• Task directions: Scan the records and identify every line in which the string "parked" occurs, then return those lines.

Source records
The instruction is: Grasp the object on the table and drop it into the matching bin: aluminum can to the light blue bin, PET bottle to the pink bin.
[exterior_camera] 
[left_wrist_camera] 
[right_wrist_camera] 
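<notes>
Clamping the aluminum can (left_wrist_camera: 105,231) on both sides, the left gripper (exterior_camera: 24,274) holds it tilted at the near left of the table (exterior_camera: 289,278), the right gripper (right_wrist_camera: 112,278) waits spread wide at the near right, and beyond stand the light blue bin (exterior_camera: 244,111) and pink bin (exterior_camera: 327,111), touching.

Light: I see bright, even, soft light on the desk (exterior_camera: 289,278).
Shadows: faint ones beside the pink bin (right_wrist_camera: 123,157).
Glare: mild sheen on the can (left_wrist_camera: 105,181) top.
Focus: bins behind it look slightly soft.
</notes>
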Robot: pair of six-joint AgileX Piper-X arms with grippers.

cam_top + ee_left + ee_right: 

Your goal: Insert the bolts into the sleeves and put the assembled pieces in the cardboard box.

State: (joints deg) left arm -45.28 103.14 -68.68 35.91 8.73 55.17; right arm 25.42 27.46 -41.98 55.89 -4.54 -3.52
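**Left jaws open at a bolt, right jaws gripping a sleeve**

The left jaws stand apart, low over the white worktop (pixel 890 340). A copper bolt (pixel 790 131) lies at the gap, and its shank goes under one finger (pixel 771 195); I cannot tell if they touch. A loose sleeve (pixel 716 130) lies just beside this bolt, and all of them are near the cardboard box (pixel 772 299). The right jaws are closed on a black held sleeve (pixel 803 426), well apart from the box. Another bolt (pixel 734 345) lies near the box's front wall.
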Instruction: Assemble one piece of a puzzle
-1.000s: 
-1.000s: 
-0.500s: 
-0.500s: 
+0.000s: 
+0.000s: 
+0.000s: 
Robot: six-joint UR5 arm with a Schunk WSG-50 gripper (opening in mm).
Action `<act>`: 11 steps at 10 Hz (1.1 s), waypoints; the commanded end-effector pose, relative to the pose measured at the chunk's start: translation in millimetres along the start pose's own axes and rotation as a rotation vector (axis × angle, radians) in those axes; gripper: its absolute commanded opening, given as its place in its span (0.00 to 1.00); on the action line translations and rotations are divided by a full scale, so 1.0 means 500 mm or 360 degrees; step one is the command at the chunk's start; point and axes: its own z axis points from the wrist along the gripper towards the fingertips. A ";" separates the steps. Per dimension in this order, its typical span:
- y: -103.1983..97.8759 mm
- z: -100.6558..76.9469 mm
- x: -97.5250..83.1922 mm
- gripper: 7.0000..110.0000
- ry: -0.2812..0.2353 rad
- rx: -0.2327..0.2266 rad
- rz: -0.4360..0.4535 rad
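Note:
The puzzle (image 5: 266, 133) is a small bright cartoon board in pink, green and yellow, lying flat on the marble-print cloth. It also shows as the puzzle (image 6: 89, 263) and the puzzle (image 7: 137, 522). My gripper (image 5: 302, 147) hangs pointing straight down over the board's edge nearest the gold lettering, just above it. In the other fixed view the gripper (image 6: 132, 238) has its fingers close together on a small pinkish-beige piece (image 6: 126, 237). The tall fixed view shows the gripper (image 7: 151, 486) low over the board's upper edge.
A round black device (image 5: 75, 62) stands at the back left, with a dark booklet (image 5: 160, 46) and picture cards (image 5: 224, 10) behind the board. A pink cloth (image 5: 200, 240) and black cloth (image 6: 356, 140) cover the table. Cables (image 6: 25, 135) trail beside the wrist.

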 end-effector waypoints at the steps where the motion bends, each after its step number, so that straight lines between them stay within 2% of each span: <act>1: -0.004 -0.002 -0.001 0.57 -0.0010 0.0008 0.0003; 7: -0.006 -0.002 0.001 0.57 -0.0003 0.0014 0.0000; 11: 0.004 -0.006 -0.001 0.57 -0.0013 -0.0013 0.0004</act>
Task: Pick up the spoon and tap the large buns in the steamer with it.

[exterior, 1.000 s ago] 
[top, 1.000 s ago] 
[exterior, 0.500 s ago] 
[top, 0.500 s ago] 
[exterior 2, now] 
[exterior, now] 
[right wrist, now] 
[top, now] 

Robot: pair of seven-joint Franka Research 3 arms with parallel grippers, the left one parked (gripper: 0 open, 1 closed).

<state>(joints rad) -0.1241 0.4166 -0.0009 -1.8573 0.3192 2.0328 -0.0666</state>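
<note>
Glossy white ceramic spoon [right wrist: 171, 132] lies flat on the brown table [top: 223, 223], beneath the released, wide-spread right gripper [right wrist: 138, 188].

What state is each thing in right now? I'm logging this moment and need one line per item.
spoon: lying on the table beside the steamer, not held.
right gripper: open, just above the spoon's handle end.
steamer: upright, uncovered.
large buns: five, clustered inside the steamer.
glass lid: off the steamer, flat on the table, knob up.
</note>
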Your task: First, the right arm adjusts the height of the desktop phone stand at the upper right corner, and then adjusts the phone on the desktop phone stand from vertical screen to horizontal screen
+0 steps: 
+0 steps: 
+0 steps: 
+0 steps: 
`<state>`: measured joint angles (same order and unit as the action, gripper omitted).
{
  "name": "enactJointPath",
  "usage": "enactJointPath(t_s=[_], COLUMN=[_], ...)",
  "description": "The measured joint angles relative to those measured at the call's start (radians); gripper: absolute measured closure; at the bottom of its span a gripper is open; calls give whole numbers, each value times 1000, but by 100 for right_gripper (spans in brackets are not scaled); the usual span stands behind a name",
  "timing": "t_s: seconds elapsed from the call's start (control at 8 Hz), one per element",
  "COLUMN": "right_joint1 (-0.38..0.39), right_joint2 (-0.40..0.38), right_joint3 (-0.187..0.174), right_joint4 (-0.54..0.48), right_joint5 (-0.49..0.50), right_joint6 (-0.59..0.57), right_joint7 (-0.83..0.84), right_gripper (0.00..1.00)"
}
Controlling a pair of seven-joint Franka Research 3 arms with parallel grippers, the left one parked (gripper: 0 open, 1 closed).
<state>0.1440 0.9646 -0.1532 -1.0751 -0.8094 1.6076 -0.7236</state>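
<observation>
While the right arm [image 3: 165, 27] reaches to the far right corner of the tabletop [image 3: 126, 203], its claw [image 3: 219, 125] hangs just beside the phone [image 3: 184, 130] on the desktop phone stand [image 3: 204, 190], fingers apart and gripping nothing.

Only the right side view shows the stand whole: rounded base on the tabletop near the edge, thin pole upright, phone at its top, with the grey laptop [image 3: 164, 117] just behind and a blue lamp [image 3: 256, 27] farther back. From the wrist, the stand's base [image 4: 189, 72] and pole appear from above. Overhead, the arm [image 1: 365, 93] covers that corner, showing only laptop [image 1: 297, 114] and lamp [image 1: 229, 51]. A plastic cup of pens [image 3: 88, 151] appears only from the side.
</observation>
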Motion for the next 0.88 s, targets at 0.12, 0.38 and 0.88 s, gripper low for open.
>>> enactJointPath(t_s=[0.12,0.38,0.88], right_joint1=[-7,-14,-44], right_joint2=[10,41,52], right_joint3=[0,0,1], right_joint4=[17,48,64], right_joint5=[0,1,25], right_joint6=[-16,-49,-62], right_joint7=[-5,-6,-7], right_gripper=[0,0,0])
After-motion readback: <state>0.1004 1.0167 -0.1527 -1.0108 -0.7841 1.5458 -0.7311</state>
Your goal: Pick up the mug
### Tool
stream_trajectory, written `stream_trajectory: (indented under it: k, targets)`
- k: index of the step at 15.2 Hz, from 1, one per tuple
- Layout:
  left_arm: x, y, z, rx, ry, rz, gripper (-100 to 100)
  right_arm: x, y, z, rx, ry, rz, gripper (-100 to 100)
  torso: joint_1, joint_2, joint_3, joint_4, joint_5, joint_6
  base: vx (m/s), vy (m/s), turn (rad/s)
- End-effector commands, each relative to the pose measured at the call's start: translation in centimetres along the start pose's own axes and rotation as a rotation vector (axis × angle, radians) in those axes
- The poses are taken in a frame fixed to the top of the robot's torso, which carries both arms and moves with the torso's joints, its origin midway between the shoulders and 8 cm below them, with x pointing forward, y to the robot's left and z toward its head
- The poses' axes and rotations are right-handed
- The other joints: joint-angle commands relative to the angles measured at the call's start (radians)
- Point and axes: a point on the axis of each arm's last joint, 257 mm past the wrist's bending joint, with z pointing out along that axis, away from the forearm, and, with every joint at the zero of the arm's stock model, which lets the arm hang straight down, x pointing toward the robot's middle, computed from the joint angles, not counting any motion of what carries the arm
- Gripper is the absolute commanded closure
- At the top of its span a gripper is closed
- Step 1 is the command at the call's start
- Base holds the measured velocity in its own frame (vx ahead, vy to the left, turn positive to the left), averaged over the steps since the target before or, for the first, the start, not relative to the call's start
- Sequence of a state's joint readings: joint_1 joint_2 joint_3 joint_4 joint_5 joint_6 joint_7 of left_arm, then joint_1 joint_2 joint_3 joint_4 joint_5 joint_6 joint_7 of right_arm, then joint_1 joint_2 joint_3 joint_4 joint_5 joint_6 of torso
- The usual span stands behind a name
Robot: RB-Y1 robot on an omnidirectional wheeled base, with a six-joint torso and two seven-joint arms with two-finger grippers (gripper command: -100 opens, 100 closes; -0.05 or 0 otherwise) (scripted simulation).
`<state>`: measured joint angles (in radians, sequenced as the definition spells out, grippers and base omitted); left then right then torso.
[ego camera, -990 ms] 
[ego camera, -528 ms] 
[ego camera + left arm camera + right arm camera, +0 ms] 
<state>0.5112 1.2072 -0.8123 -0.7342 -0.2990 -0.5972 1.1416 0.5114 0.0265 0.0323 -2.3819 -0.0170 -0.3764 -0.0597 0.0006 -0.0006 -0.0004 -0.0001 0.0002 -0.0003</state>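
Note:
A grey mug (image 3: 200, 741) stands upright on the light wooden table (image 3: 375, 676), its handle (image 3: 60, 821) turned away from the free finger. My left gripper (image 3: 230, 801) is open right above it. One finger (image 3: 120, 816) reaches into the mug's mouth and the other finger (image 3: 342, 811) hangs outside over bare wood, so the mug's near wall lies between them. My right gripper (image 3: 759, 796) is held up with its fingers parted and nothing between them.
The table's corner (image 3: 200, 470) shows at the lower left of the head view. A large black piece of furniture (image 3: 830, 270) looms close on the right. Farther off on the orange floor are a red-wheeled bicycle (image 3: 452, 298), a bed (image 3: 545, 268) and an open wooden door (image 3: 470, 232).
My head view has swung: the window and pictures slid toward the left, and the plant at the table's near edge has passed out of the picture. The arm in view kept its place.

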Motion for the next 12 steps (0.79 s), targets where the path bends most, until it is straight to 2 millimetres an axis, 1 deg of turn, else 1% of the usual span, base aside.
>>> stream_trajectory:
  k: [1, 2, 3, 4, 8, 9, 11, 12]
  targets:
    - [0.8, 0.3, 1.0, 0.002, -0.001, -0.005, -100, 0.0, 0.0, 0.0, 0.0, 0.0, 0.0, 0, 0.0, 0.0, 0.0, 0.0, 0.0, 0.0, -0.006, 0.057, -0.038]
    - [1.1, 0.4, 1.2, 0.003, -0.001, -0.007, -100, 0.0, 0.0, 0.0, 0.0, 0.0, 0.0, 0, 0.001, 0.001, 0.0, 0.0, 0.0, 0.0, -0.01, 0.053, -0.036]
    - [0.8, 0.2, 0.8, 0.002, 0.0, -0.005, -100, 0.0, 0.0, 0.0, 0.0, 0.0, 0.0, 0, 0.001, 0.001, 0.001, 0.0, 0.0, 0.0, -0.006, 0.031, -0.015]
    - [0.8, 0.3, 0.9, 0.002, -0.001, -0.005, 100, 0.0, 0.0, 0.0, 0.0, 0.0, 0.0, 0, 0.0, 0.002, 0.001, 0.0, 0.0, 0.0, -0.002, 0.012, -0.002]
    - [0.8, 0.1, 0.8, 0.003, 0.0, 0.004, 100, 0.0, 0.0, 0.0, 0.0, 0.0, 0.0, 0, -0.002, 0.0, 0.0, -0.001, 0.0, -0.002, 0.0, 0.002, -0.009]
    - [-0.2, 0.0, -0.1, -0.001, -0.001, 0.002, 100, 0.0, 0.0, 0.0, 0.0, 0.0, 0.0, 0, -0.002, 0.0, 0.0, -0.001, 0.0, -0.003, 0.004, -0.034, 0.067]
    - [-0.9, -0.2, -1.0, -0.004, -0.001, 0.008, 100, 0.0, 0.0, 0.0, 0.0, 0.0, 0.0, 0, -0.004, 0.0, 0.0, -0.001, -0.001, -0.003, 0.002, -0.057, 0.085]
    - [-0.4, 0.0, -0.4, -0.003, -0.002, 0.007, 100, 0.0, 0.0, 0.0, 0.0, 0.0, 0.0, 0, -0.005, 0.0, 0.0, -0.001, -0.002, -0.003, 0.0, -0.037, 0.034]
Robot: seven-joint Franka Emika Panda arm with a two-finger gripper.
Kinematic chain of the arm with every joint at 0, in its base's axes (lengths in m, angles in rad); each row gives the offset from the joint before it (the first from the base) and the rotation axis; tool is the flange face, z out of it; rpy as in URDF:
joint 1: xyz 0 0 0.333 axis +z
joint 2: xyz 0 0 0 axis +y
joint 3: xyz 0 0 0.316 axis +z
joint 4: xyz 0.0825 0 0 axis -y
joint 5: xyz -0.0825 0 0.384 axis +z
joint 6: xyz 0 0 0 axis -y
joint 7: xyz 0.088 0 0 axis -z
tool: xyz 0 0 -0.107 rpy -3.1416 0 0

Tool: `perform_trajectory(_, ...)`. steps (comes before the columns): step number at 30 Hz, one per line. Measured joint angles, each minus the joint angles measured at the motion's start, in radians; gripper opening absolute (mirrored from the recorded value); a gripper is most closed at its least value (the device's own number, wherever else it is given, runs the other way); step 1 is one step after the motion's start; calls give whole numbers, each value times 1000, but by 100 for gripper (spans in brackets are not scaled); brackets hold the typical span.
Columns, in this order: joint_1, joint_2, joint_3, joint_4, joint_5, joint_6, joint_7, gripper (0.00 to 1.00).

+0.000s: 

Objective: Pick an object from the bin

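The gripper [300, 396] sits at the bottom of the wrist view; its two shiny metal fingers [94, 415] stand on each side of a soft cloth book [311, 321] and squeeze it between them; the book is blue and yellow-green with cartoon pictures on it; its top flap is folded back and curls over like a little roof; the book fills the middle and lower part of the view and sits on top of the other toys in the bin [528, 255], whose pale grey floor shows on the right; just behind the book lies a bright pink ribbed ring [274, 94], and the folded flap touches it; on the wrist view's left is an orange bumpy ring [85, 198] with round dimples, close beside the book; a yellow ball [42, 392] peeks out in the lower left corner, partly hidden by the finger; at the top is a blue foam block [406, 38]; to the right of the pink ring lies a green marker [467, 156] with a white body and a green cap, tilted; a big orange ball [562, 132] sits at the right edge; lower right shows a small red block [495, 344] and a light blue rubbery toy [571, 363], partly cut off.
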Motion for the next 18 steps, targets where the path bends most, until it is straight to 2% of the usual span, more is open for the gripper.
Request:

• Response below:
Robot: pair of seven-joint Franka Research 3 arms with parallel grippers, the left one parked (gripper: 0 open, 1 closed).
Controlling a pair of seven-joint Franka Research 3 arms with parallel grippers, the left one parked (gripper: 0 open, 1 closed).

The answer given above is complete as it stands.